(Dataset entries)
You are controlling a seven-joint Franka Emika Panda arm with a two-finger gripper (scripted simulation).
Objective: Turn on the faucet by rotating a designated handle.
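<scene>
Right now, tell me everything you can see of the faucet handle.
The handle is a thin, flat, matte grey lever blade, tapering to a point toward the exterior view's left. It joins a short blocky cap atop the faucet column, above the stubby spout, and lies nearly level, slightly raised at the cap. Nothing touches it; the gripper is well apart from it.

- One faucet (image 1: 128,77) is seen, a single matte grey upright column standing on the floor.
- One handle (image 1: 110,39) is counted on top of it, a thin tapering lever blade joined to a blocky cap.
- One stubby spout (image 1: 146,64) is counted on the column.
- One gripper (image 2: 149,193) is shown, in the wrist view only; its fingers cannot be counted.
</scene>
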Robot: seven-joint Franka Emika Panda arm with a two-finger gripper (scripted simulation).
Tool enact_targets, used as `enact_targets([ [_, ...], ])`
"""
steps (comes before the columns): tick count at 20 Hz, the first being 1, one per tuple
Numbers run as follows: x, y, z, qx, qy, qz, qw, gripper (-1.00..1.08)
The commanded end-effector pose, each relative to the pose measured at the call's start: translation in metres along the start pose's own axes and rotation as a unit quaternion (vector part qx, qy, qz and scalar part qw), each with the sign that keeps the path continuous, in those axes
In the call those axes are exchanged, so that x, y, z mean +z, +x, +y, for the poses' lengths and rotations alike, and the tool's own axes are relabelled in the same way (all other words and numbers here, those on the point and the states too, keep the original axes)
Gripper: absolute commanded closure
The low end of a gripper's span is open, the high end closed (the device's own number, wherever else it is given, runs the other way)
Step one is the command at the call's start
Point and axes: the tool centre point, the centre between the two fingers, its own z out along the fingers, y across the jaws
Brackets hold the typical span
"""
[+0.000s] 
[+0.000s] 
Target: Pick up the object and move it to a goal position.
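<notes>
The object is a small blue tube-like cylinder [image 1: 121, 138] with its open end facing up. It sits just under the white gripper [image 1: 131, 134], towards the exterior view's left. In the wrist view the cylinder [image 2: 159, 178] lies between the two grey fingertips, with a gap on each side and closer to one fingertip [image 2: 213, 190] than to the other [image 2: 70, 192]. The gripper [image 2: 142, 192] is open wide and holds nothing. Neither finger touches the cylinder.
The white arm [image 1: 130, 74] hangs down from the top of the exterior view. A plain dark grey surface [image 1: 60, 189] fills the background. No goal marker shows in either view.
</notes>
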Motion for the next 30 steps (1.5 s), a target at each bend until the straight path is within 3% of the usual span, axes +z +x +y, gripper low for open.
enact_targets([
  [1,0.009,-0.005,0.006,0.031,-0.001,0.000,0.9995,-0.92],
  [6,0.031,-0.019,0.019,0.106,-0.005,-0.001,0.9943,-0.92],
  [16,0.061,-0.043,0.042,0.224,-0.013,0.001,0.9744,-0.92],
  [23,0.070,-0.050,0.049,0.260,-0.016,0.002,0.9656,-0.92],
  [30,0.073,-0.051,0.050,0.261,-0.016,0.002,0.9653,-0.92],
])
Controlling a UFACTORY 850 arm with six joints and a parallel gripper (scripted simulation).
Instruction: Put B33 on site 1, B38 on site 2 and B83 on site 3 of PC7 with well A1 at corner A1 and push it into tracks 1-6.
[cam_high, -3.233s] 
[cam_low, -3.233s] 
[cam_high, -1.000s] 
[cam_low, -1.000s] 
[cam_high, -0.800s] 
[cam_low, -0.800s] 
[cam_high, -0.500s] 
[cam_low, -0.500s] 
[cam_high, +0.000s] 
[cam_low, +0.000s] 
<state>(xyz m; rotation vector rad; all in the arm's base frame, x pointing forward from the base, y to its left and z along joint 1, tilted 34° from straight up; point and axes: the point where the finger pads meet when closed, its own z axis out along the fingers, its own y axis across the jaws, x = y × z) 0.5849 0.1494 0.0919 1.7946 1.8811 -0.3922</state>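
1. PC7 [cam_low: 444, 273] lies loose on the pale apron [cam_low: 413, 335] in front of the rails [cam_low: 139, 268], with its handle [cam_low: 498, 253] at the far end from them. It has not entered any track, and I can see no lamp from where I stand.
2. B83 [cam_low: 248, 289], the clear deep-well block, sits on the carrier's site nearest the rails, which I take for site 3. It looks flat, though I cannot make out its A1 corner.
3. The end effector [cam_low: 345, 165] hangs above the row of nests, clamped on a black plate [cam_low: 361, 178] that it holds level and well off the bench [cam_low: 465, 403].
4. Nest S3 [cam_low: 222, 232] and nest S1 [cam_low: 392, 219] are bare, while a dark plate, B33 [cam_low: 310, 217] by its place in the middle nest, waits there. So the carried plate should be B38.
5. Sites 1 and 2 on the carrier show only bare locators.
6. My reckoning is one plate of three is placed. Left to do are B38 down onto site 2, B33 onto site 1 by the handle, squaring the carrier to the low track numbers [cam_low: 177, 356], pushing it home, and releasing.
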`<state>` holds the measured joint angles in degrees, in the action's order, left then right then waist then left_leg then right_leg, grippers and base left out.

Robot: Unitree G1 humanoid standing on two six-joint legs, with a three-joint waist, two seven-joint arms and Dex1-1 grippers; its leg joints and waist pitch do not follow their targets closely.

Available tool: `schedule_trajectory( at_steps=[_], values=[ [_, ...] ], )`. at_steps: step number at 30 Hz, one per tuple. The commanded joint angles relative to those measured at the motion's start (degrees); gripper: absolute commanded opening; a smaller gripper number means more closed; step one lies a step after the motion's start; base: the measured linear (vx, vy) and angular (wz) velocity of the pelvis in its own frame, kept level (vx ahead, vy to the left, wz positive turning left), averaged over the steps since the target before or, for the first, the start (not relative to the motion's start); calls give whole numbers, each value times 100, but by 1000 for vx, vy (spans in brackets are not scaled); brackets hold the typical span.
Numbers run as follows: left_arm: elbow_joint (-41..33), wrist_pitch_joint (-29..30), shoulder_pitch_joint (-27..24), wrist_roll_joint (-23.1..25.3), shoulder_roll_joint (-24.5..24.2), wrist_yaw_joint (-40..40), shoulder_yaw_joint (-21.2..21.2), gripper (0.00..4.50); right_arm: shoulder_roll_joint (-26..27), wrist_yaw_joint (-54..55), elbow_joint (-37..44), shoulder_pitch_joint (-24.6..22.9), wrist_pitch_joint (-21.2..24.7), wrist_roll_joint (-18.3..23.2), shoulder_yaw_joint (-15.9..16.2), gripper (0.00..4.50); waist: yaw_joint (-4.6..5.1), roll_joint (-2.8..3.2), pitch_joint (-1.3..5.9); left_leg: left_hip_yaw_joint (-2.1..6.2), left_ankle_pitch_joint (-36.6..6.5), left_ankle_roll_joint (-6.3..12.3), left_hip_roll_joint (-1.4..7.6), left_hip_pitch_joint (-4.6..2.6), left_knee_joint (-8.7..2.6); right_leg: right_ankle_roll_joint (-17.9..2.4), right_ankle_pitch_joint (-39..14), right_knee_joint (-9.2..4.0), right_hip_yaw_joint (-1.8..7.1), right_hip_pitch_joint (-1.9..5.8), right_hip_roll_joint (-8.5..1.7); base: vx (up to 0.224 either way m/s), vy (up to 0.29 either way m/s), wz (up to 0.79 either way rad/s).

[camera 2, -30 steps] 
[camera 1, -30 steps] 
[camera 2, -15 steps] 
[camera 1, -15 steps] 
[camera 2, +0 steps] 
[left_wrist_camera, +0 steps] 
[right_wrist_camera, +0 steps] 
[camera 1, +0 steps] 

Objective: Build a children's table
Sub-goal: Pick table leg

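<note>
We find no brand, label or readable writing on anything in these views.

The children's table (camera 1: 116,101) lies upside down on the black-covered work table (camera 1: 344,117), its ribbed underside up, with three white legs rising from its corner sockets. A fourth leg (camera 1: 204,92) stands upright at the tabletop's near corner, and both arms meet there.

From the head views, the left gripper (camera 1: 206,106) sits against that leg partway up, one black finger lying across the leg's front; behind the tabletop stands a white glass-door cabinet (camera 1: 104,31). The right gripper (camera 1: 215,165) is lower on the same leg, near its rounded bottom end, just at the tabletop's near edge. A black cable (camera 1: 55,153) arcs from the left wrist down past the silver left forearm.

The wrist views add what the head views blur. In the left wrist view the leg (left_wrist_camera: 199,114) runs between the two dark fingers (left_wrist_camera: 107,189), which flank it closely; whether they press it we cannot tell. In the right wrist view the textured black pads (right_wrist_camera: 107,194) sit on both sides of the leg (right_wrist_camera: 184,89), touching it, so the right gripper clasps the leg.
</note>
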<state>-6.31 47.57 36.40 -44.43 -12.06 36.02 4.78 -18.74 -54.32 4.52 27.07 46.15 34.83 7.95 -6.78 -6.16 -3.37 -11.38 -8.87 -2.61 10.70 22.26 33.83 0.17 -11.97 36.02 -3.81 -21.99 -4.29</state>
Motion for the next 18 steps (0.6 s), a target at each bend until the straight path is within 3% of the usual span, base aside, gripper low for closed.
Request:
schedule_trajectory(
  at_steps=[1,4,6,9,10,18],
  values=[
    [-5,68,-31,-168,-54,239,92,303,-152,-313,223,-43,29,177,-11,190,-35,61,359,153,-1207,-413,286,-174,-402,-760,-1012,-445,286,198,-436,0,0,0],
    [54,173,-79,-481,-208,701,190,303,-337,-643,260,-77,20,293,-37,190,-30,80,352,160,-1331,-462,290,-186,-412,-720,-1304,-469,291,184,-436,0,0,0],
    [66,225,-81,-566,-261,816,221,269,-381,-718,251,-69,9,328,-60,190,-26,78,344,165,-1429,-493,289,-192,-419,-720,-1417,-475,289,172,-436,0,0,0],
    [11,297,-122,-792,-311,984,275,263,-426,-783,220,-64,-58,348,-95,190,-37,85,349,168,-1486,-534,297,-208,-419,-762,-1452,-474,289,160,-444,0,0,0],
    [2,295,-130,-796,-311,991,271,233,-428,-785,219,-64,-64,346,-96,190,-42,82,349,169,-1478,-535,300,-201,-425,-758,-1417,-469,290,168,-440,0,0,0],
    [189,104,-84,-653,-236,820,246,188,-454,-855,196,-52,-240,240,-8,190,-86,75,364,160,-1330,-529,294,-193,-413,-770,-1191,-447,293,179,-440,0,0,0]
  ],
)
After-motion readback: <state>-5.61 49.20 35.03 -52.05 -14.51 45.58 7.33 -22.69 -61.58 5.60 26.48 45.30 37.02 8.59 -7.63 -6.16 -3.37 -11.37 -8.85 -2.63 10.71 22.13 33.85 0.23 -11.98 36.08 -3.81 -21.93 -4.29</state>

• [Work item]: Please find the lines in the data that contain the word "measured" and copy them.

• [Task result]:
The commanded end-effector pose, each relative to the pose measured at the call's start: translation in metres along the start pose's own axes and rotation as a unit quaternion (vector part qx, qy, qz and scalar part qw), each with the sign that keeps the path continuous, in those axes
`<state>` holds the measured joint angles in degrees, in the action's order, left then right then waist then left_leg then right_leg, grippers and base left out.
Available tool: `schedule_trajectory( at_steps=[_], values=[ [_, ...] ], )`. at_steps: step number at 30 Hz, one per tuple. The commanded joint angles relative to those measured at the motion's start (degrees); gripper: absolute commanded opening; a smaller gripper number means more closed; step one lies a step after the motion's start; base: the measured linear (vx, vy) and angular (wz) velocity of the pelvis in its own frame, kept level (vx ahead, vy to the left, wz positive turning left), averaged over the steps since the target before or, for the first, the start (not relative to the motion's start); calls give whole numbers, each value times 100, but by 1000 for vx, vy (spans in brackets are not scaled); brackets hold the typical span.

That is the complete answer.